Despite challenges, companies remain undeterred by expense of Lower Tertiary

Oct. 15, 2015
After a run of prolific discoveries in the last few years, including Kaskida, Tiber, Gila, Anchor, and more, the Gulf of Mexico's Lower Tertiary reservoirs, also termed the Paleogene play, have been likened by industry experts to a modern-day gold rush for the offshore industry.

Sarah Parker Musarra


After a run of prolific discoveries in the last few years, including Kaskida, Tiber, Gila, Anchor, and more, the Gulf of Mexico's Lower Tertiary reservoirs, also termed the Paleogene play, have been likened by industry experts to a modern-day gold rush for the offshore industry.

However expensive it is to explore and develop, even without signs of recovery for the currently depressed market, the Paleogene has retained its importance in the eyes of seismic contractors, oilfield service providers, and operators alike. Despite the down market, despite the cost, despite the frontier challenges, exploration and maturation of the Lower Tertiary is still ongoing.

Four projects are currently producing in the Lower Tertiary, with Chevron's Jack/St. Malo complex most recently brought online. Developmental drilling is ongoing at the Jack, St. Malo, Julia, and Stones fields.

The area's infamously difficult salt canopies present several challenges to development. They can run more than 4,000 m (13,120 ft) thick, and are often located in isolated and remote field locations; and they often have low rock porosity and low permeability. Each challenge has in turn driven the industry to advance the technology necessary in these respective areas to hit pay in one of the world's deepest water and toughest regions.
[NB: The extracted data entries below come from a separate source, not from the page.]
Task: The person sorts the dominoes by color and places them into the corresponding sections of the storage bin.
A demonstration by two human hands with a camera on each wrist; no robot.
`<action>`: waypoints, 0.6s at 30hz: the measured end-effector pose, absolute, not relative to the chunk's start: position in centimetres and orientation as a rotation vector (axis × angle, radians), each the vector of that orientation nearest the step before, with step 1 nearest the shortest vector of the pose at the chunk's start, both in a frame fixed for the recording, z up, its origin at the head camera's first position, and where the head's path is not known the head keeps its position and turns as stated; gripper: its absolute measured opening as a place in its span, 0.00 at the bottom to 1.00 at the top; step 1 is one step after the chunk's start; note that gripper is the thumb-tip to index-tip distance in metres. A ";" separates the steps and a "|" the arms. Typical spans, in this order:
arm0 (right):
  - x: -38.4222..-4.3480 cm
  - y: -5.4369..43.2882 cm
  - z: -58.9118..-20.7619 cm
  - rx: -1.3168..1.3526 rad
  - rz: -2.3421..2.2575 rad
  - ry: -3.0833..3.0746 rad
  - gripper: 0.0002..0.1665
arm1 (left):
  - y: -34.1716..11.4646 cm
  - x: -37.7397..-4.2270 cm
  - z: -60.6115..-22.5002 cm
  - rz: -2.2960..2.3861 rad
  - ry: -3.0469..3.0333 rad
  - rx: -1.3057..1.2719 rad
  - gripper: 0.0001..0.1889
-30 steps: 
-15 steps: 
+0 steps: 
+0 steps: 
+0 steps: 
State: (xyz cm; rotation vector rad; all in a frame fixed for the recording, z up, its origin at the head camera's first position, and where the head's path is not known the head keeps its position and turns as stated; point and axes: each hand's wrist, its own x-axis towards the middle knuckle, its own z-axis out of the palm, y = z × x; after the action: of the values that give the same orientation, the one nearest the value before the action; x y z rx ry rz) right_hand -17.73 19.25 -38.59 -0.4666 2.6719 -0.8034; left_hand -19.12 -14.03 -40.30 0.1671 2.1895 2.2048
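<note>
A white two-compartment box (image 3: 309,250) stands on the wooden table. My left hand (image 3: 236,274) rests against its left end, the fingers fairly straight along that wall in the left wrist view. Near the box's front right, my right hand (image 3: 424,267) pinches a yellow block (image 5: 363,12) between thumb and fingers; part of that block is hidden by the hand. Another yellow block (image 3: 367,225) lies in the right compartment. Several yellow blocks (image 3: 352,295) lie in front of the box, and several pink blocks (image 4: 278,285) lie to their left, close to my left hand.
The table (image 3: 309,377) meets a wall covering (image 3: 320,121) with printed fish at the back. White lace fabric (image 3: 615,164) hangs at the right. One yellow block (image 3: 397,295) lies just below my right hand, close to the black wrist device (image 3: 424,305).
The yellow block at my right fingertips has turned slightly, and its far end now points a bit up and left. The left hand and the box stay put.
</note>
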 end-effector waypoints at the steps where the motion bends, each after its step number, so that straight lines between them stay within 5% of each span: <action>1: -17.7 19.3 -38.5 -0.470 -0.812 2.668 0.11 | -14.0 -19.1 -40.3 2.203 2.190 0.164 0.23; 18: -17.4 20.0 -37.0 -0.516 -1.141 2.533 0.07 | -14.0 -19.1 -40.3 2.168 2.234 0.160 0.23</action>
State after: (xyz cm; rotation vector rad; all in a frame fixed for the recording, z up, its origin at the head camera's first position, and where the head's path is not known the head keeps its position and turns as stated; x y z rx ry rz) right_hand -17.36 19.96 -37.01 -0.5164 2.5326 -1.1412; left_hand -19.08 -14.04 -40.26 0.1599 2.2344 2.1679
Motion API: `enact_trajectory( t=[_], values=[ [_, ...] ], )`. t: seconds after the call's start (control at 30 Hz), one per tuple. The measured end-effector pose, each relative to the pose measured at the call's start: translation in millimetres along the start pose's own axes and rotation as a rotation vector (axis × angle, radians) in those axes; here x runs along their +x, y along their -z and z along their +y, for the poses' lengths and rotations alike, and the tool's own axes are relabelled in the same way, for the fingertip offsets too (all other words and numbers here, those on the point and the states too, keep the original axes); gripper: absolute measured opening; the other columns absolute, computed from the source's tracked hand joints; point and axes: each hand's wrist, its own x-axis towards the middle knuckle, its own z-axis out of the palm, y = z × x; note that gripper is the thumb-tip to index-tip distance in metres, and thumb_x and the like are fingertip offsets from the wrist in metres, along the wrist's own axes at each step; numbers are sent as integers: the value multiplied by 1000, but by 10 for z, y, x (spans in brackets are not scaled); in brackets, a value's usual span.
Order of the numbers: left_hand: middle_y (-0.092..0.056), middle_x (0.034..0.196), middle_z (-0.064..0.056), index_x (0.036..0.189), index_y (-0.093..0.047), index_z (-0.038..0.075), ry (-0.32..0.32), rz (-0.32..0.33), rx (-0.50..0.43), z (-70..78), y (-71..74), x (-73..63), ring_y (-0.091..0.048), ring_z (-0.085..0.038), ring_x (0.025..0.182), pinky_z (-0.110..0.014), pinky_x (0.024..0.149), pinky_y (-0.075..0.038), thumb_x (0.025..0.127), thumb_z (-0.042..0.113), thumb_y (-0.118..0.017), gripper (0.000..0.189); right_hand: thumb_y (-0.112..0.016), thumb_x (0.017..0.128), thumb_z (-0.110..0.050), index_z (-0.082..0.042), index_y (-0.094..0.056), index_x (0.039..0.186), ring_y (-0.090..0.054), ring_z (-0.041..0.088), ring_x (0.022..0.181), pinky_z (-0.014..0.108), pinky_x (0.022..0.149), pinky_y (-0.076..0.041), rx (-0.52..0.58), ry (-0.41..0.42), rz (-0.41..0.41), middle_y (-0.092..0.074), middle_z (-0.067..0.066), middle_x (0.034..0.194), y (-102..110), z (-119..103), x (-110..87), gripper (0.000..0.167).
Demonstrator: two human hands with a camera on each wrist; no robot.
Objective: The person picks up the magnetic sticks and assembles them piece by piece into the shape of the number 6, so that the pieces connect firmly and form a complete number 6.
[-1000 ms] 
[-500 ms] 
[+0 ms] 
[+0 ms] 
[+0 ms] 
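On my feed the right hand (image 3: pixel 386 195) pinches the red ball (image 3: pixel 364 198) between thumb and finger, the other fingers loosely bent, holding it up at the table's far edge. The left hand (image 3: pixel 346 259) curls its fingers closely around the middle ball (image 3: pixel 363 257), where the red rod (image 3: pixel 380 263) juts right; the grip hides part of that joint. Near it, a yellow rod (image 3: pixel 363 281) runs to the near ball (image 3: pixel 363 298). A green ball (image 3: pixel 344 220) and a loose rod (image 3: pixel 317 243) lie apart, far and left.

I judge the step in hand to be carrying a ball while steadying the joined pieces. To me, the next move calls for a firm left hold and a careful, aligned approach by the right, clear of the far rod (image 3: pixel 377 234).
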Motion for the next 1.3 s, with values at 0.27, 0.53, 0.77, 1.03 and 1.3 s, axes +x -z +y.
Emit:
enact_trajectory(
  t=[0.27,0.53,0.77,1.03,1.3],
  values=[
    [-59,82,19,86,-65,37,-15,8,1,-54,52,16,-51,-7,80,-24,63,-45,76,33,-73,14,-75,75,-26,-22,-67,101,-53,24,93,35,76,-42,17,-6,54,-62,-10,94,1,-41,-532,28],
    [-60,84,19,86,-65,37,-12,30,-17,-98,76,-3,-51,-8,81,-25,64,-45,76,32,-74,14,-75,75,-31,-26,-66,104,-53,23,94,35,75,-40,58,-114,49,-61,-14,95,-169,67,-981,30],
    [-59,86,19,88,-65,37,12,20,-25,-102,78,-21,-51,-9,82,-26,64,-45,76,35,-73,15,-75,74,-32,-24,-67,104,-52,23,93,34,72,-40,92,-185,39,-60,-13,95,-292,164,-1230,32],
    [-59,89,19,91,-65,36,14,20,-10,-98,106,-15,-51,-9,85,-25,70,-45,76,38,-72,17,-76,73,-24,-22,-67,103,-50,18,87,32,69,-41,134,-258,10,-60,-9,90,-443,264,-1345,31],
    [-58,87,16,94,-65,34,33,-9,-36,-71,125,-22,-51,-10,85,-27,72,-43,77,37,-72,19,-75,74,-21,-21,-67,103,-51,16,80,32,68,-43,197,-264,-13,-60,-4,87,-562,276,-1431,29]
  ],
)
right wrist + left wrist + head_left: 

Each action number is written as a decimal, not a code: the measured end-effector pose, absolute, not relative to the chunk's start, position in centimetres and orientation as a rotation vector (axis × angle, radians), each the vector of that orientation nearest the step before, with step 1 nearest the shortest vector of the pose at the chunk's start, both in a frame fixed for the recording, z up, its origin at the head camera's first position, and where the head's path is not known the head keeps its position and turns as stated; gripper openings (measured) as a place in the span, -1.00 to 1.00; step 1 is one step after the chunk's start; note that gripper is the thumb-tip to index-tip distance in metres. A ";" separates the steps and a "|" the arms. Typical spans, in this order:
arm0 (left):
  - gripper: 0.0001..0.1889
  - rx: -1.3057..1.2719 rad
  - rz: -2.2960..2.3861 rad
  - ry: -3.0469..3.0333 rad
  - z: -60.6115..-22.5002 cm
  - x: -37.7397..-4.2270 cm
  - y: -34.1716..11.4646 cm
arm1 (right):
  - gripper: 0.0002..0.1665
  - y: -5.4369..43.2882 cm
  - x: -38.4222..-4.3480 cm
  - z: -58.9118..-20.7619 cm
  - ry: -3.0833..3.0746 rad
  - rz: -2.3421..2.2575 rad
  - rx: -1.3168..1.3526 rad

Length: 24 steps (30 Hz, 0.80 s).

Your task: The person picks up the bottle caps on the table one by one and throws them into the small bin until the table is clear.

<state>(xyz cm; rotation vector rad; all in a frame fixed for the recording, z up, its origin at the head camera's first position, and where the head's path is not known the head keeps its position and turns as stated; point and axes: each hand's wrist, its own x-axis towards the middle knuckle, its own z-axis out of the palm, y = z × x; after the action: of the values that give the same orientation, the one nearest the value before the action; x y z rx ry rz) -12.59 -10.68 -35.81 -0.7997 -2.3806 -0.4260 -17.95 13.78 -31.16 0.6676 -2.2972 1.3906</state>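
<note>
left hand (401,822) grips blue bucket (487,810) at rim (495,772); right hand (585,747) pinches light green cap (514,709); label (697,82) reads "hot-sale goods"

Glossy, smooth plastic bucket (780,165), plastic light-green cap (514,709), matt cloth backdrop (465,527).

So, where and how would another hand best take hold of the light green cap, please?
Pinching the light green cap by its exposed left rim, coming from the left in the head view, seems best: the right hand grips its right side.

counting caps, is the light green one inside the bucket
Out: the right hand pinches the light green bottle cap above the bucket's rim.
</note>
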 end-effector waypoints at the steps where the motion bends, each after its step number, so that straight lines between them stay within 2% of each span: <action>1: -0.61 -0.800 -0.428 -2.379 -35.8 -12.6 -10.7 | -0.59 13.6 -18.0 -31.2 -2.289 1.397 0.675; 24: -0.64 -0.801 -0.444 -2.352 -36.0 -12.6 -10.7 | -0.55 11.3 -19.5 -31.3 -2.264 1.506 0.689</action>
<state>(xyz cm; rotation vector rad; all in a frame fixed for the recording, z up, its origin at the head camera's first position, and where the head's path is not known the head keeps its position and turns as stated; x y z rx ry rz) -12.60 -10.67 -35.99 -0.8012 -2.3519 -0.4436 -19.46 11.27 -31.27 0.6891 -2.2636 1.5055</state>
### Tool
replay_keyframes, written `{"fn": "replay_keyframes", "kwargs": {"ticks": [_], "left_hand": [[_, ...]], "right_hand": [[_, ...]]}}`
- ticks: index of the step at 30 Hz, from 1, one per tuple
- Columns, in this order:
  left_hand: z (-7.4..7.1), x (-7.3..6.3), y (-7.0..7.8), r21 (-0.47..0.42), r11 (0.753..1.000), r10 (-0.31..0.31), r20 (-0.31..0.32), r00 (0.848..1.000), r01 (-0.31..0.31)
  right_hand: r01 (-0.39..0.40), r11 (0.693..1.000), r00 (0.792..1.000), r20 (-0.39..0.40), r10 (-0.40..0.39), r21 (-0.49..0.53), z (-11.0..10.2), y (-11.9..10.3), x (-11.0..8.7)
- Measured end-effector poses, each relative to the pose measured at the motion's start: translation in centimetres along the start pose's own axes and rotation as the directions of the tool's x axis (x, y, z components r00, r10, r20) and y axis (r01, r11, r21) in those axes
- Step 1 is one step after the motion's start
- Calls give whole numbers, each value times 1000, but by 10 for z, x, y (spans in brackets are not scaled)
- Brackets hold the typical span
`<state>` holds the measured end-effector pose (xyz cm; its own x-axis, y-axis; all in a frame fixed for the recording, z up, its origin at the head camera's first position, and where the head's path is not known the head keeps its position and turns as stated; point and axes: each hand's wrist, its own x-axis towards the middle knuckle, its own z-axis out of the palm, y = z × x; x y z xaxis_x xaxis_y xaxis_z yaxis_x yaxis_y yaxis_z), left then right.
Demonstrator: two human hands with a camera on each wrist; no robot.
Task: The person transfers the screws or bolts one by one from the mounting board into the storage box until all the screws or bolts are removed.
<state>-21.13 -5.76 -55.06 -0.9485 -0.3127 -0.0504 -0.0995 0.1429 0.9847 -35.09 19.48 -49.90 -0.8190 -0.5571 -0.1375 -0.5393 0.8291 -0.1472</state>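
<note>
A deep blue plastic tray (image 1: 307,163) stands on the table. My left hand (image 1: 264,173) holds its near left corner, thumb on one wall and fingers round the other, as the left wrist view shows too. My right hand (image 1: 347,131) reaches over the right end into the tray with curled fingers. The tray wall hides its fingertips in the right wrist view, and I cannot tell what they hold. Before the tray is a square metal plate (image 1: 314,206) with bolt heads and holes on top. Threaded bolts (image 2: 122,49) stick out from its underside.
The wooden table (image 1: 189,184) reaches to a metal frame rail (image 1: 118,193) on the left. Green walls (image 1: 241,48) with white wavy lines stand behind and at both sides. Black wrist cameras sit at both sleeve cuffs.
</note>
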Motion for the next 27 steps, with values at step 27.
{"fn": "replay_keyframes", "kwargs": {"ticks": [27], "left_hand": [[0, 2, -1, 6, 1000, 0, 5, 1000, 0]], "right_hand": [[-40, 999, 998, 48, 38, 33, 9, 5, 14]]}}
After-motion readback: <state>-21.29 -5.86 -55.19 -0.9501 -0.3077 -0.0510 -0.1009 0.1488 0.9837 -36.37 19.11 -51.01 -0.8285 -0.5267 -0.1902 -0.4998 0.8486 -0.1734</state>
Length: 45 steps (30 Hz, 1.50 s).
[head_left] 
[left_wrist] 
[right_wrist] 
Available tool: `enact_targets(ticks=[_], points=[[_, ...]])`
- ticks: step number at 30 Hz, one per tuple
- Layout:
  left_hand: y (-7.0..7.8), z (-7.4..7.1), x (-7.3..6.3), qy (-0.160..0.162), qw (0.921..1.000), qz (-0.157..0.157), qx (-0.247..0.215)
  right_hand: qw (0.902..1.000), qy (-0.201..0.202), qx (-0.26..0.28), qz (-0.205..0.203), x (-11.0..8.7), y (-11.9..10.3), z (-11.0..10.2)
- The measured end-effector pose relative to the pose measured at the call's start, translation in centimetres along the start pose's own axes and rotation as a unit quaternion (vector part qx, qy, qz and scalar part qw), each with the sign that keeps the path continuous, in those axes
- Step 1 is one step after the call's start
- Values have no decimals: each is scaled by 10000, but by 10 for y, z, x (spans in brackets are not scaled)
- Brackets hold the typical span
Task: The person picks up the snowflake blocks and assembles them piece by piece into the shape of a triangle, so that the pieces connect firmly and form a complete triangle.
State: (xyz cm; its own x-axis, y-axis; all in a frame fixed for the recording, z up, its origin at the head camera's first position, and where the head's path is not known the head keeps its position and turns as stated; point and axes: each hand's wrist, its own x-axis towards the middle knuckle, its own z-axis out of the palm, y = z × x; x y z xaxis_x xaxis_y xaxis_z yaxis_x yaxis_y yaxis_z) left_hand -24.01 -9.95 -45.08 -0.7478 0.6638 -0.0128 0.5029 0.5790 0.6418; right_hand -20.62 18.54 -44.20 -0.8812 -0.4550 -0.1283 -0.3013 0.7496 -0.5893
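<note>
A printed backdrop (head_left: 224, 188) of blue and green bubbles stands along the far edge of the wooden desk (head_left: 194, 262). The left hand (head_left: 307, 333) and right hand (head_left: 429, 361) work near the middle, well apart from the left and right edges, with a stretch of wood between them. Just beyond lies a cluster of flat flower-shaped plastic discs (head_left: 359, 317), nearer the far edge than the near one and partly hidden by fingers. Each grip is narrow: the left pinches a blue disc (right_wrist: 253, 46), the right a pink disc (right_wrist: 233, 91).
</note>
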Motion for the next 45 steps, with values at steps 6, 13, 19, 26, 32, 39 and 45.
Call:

In this process, advances in seismic and drilling technologies have been vital to any celebrated success.

Recently, Offshore discussed these challenges with several industry experts, who offered their thoughts on how the current market might affect the future of the play.

Seismic advances

One thing is clear. The question becomes not if activity will continue in the Lower Tertiary, but how and when. To this end, innovations in seismic technology are a critical component to recent and future successes in the region.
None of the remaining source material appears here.